The State Department counter narcotics official said the
department  so far suggests there will be a decrease, but how
much is not yet clear, he said, speaking on  condition of anonymity.

"We do not think by any stretch of the imagination that poppy
cultivation in  Afghanistan has been eliminated. But we, like the
rest of the world,  welcome positive news."

The Drug Enforcement Administration declined to comment.

No U.S. government official can enter Afghanistan because of
security  concerns stemming from the presence of suspected
terrorist Osama  bin Laden.

Poppies are harvested in March and April, which is why the survey
was  done now. Tucci said it would have been impossible for the
poppies to  have been harvested already.

The areas searched by the U.N. surveyors are the most fertile lands
under Taliban control. Other areas, though they are somewhat fertile,
have not traditionally been poppy growing areas and farmers are
struggling to raise any crops at all because of severe drought. The
rest of the land held by the Taliban is mountainous or desert, where
poppies could not grow.

Karim Rahimi, the U.N. drug control liaison in Jalalabad, capital of
Nangarhar province, said farmers were growing wheat or onions in
fields where they once grew poppies.

"It is amazing, really, when you see the fields that last year were
filled with poppies and this year there is wheat," he said.

The Taliban enforced the ban by threatening to arrest village elders
and mullahs who allowed poppies to be grown. Taliban soldiers
patrolled in trucks armed with rocket-propelled grenade launchers.
About 1,000 people in Nangarhar who tried to defy the ban were
arrested and jailed until they agreed to destroy their crops.

Signs throughout Nangarhar warn against drug production and use,
some calling it an "illicit phenomenon." Another reads: "Be drug
free, be happy."

Last year, poppies grew on 48,800 acres of land in Nangarhar
province. According to the U.N. survey, poppies were planted on
only 17 acres there this season and all were destroyed by the Taliban.

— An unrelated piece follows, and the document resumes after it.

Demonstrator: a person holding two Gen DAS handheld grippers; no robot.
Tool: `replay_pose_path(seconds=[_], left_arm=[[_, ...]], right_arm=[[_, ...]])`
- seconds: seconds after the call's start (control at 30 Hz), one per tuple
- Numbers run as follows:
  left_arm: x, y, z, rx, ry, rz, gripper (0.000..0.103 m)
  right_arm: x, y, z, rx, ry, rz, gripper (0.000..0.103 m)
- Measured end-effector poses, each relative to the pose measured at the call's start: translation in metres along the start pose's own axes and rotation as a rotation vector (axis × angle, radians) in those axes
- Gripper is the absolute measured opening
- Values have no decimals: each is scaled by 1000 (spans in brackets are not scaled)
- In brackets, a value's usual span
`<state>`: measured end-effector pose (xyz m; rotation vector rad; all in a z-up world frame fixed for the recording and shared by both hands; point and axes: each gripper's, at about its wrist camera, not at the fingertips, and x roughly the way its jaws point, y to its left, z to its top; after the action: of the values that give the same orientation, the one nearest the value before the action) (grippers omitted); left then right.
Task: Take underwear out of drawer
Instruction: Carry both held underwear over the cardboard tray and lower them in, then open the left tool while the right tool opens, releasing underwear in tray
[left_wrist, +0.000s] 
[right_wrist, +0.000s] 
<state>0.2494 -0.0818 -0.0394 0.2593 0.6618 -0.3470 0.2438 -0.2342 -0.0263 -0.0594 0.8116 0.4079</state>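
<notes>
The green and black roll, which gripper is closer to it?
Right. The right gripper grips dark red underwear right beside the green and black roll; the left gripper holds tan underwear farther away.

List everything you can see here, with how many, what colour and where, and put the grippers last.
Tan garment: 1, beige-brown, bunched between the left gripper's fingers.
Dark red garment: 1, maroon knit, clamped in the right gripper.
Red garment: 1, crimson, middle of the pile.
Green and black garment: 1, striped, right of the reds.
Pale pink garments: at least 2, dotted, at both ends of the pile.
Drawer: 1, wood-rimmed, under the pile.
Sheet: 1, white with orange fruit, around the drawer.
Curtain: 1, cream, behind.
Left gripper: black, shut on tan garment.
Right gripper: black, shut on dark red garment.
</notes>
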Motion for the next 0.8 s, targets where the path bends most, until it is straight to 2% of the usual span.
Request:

"The Taliban have done their work very seriously," Frahi said.

But the ban has badly hurt farmers in one of the world's poorest
countries, shattered by two decades of war and devastated by drought.

Ahmed Rehman, who shares less than three acres in Nangarhar with
his three brothers, said the opium he produced last year on part of the
land brought him $1,100.

This year, he says, he will be lucky to get $300 for the onions and
cattle feed he planted on the entire parcel.

"Life is very bad for me this year," he said. "Last year I was able
to buy meat and wheat and now this year there is nothing."

But Rehman said he never considered defying the ban.

"The Taliban were patrolling all the time. Of course I was afraid.
I did not want to go to jail and lose my freedom and my dignity,"
he said, gesturing with dirt-caked hands.

Shams-ul-Haq Sayed, an officer of the Taliban drug control office
in Jalalabad, said farmers need international aid.

"This year was the most important for us because growing
poppies was part of their culture, and the first years are always
the most difficult," he said.

Tucci said discussions are under way on how to help the farmers.

Western diplomats in Pakistan have suggested the Taliban is
simply trying to drive up the price of opium they have stockpiled.
The State Department official also said Afghanistan could do more
by destroying drug stockpiles and heroin labs and arresting producers
and traffickers.

Frahi dismissed that as "nonsense" and said it is drug traffickers
and shopkeepers who have stockpiles. Two pounds of opium worth
$35 last year are now worth as much as $360, he said.

Mullah Amir Mohammed Haqqani, the Taliban's top drug official in
Nangarhar, said the ban would remain regardless of whether the
Taliban received aid or international recognition.

"It is our decree that there will be no poppy cultivation. It is banned
forever in this country," he said. "Whether we get assistance or not,
poppy growing will never be allowed again in our country."